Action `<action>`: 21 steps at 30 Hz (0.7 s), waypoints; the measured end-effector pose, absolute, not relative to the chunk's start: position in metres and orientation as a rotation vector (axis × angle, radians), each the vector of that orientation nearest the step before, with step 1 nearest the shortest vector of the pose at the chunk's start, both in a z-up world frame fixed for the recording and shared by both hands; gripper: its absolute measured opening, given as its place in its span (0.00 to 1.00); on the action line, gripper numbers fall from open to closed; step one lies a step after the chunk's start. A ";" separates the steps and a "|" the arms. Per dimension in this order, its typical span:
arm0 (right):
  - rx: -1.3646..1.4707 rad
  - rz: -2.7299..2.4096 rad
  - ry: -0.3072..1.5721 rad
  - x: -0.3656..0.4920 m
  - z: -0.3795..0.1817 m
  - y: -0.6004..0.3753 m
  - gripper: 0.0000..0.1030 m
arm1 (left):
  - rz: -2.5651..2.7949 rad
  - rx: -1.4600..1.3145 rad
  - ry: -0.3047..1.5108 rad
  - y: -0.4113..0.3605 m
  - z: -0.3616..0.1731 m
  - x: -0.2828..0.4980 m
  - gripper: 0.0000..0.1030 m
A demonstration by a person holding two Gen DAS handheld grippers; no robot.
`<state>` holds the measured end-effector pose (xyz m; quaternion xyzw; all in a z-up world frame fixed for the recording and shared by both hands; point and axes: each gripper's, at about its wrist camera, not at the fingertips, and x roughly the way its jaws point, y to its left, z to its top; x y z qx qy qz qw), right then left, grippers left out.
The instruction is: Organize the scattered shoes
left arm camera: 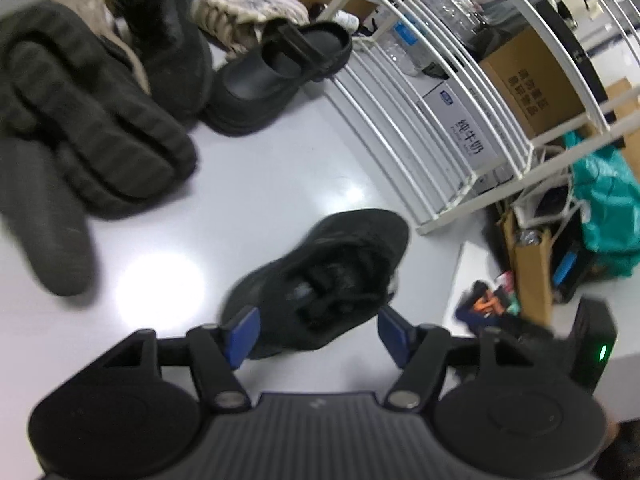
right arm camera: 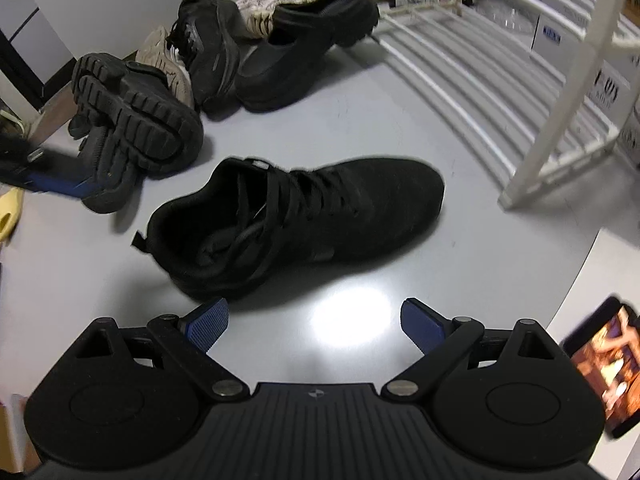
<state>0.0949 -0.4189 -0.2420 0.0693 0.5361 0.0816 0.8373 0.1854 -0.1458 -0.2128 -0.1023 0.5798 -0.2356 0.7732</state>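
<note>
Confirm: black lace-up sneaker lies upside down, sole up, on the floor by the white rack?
Not quite. The black lace-up sneaker stands upright on its sole, laces up, on the floor by the white rack; the right wrist view shows it.

Glossy pale grey floor with a bright lamp glare near, white slatted rack on the right, cardboard boxes behind it, teal bag far right
</note>
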 end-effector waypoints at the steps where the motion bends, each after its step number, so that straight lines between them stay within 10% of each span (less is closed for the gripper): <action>1: 0.147 0.167 1.135 0.096 -0.243 -0.419 0.93 | -0.481 -0.219 1.238 -0.138 -0.210 0.182 0.66; 21: -0.087 0.297 1.129 0.109 -0.270 -0.414 0.94 | -0.330 -0.329 1.100 -0.034 -0.224 0.167 0.70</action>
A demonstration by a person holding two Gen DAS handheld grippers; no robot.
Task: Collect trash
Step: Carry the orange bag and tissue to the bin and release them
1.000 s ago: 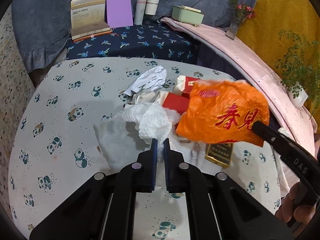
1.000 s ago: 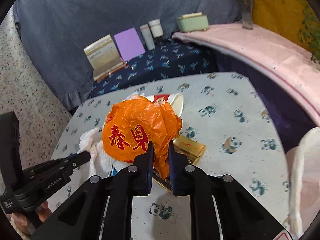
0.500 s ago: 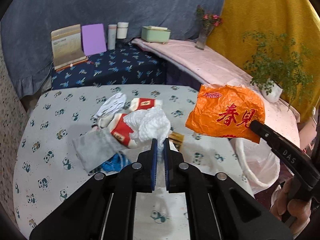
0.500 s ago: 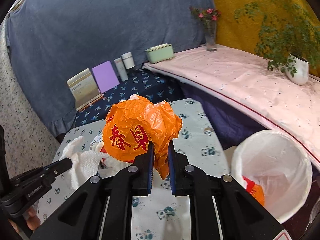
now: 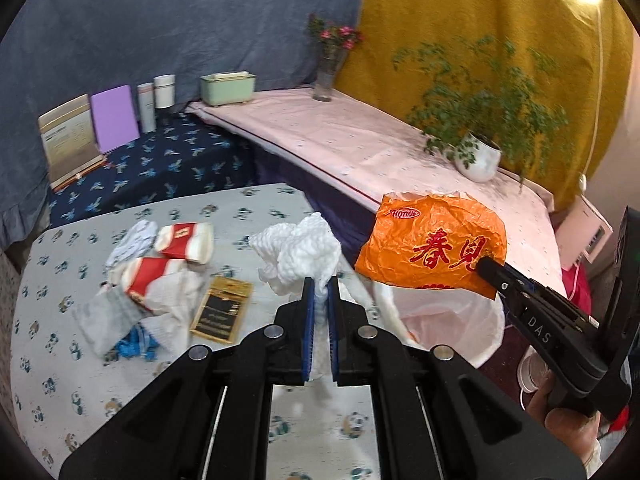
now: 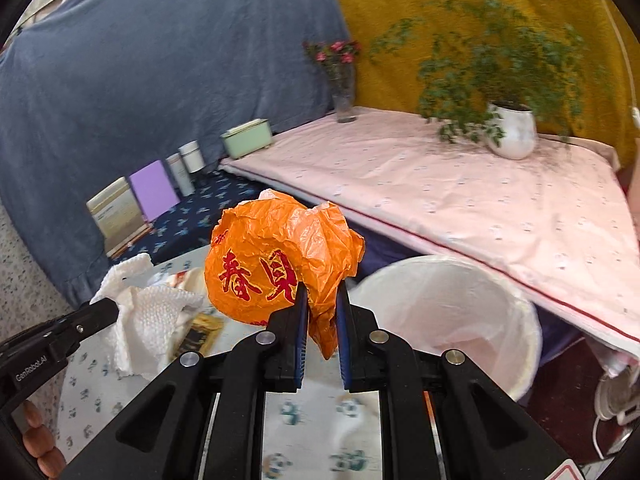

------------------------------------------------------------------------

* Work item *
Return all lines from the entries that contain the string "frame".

* Task solution *
Action `<action>`: 21 steps at 30 Hz (0.7 s), waypoints; the measured end-effector pose, absolute, not relative to the chunk's start: position in metres and orientation as a rotation vector (axis × angle, radians), each the vector of that orientation nearest the step before, with step 1 nearest the shortest vector of the pose at the chunk's start, both in a z-up world frame fixed for the recording and shared by both hands; gripper: its absolute measured opening, given as its place in its span (0.00 to 1.00); on the action line, gripper numbers fall from open to closed; step one lies a step after the chunk's start. A ";" separates the steps and a "|" the arms. Per dimension in this order, its typical span:
`<state>` holds the measured end-effector pose (xyz m; quaternion xyzw; all in a z-up world frame fixed for the recording and shared by both hands; point and axes: each gripper's, at about its wrist camera, not at the fingertips, and x roughly the way its jaws point, y to its left, z to its top; x y z qx qy qz qw), right then left, grippers left out.

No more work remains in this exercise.